And this is interesting because this experience is to some extent _correlated_ with my transness, because one of the interesting things about my body is that I have this thing called "hypermobility". Like, there's a normal range of motion joints have, and my range of motion goes a fair bit beyond that. It's a spectrum. I'm not, like, a contortionist like you'd see at sideshows, though I have met some trans people who genuinely are that flexible. It's still enough to qualify as hypermobile. And it turns out this _hypermobility_ is something that is statistically correlated with transness, along with a few other things, like for instance neurodiversity. I got no idea why. As far as I know, nobody has any idea way. Anybody tries to make the slightest _bit_ of causative inference here and I will psychokinetically glare daggers at your brain until you stop. (No, wait, I'm being completely serious here. I don't have psychokinetic powers. Or the ability to double-jump.)

A lot of hypermobility is associated with something called Ehlers-Danlos Syndromes. There are like 13 of these. I haven't been diagnosed with any of them, but it turns out it mostly doesn't get diagnosed. Most people aren't aware of it, aren't aware of the symptoms. As it turns out this is something that's pretty easy to test for! You can genetically test for EDS, which isn't true for a lot of other ways in which people are different. Honestly I'm pretty averse to getting tested for anything just because of the way people use genetics as a form of gatekeeping. If I say "a lot of trans people have EDS", somehow that turns into "if you don't have EDS you're not really trans". I am strongly and actively opposed to that sort of transmedicalist approach, so I haven't had my karyotype done or any of this other sort of genetic testing, because as far as my being trans goes, the results don't matter.

For EDS I guess it does, though, so I'll probably wind up getting tested at some point. For the moment, though, all I can say is that I do have joint hypermobility. See, I didn't think that having joint hypermobility would be correlated with dyspraxia at first. It confused me. I was like, wait, if someone's joints can move that much, that seems more like a superpower than something that would make you uncoordinated. The thing is that humans have the normal range of motion we do for a reason. Because my body moves in so many ways that most people can't, the idea of "OK, here, this is the most kinetically effective way to move", that's pretty difficult for me to get to, even now.

The other thing about my hypermobility is that I wasn't aware at all that I was hypermobile until after I transitioned. Some of the biggest symptoms of gender dysphoria for me were dissociation and depersonalization. I didn't so much feel like I was born into the "wrong body" as much as I resented having a body at all. I hated how it looked, sounded, and felt, I didn't see any possible way to change that condition, and as a result, I mostly tried to ignore it as much as possible. So much of the joy of my existence is what I call embodiment - the feeling of having a body and existing in that body for the first time.

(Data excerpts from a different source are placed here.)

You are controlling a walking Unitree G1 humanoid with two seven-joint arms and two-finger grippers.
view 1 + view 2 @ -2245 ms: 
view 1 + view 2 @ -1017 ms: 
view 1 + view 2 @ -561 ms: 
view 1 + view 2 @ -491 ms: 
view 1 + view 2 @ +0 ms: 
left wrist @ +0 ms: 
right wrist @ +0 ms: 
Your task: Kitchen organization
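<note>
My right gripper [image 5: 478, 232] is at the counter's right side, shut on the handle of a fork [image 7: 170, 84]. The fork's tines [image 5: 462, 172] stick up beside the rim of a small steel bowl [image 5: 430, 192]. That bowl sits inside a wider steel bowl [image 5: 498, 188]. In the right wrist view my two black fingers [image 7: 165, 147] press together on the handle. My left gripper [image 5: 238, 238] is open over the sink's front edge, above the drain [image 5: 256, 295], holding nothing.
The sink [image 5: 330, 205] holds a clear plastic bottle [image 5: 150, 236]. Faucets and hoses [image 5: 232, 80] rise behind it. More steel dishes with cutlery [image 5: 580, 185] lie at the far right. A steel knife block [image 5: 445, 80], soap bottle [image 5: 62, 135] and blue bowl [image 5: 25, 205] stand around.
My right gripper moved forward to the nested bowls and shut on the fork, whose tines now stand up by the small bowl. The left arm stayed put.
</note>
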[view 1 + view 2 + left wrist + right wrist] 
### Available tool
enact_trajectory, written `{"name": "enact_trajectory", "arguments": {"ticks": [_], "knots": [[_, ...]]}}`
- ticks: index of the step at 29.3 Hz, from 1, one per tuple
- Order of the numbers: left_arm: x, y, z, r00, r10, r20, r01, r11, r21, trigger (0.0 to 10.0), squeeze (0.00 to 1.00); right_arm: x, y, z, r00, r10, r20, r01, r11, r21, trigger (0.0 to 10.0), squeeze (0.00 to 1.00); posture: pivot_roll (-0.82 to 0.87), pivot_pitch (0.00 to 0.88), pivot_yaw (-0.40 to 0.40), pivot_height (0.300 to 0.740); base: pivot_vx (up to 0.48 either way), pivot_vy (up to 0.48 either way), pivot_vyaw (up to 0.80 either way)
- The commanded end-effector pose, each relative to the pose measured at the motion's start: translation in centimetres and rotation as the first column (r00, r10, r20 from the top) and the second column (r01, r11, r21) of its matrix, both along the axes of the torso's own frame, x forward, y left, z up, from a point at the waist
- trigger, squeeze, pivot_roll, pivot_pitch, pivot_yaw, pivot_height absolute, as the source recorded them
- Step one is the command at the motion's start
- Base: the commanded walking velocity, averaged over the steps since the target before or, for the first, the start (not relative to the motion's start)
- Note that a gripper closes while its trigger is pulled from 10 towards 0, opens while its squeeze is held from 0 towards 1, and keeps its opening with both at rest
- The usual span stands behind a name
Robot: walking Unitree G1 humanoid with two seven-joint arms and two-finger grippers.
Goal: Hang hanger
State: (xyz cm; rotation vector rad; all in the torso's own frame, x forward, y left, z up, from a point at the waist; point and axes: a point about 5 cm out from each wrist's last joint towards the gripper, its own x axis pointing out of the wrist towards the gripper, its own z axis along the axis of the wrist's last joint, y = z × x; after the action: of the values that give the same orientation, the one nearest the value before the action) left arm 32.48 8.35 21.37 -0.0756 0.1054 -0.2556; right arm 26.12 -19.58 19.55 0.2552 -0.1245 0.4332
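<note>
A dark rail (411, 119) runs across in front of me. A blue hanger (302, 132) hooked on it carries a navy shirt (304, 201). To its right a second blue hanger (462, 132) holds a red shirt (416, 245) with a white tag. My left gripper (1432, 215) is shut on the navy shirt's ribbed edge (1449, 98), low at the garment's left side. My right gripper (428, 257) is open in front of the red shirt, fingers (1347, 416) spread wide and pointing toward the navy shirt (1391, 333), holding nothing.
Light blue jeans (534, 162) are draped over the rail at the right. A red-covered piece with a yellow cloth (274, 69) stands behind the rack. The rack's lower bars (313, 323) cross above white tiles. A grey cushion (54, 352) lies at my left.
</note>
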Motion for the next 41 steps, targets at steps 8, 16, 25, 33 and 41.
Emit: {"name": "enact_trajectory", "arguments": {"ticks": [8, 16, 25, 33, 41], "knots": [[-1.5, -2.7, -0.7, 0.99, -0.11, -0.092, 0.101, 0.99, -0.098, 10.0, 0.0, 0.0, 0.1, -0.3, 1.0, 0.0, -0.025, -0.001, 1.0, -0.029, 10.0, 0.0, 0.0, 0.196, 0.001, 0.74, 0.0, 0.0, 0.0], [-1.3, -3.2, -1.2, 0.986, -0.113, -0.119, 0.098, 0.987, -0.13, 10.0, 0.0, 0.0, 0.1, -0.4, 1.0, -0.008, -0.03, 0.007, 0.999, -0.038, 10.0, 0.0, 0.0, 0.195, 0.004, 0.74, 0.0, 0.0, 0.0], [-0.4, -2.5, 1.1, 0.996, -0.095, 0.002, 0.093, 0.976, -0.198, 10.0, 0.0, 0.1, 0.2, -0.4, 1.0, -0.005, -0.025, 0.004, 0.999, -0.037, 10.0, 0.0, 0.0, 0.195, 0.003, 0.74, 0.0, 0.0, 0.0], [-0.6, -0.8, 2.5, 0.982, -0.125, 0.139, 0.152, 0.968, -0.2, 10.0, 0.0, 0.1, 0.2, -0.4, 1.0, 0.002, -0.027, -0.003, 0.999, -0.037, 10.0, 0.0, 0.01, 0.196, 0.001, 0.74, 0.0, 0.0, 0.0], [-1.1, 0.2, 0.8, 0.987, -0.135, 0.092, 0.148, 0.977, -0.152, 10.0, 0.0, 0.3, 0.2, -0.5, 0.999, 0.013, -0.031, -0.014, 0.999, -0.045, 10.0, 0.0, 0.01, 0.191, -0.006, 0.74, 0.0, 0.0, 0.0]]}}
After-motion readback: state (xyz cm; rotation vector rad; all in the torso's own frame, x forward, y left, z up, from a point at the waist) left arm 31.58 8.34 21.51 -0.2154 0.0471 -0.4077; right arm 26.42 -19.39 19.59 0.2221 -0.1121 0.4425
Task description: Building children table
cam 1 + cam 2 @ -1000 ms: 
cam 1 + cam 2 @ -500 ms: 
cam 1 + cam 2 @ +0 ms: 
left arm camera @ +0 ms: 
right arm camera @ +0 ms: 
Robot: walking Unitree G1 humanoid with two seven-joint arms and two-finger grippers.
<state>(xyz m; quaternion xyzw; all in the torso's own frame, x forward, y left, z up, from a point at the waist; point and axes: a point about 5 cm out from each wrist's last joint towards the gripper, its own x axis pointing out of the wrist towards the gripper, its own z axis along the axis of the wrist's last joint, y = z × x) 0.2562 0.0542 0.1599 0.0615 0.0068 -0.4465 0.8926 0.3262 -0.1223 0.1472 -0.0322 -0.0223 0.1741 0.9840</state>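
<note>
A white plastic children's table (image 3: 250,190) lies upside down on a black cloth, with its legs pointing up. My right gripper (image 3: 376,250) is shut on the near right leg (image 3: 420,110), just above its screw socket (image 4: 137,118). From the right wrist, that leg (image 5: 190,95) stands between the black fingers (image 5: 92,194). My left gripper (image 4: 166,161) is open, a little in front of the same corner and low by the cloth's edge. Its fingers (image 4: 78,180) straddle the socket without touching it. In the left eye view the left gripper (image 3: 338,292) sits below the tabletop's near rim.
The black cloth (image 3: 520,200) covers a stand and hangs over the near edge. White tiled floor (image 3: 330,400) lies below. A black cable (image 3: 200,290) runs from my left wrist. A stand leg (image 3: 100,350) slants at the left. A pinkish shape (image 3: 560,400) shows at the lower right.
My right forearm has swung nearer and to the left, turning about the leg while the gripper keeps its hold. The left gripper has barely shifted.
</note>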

And part of that is realizing the ways in which my body is different from "normal" bodies beyond, like, the trans stuff. When I started spending more time around other people (another knock-on effect of my transition), people started seeing me do my normal wrist stretches for my carpal tunnel and asked me "Wait, how do you do that?" I genuinely had thought that everybody could bend their wrist that far. I didn't think of myself as hypermobile because I wasn't a contortionist or anything. I also realized that my back wasn't curved the way backs usually are, so I went in to get spine X-rays. My physical therapist went and looked at them.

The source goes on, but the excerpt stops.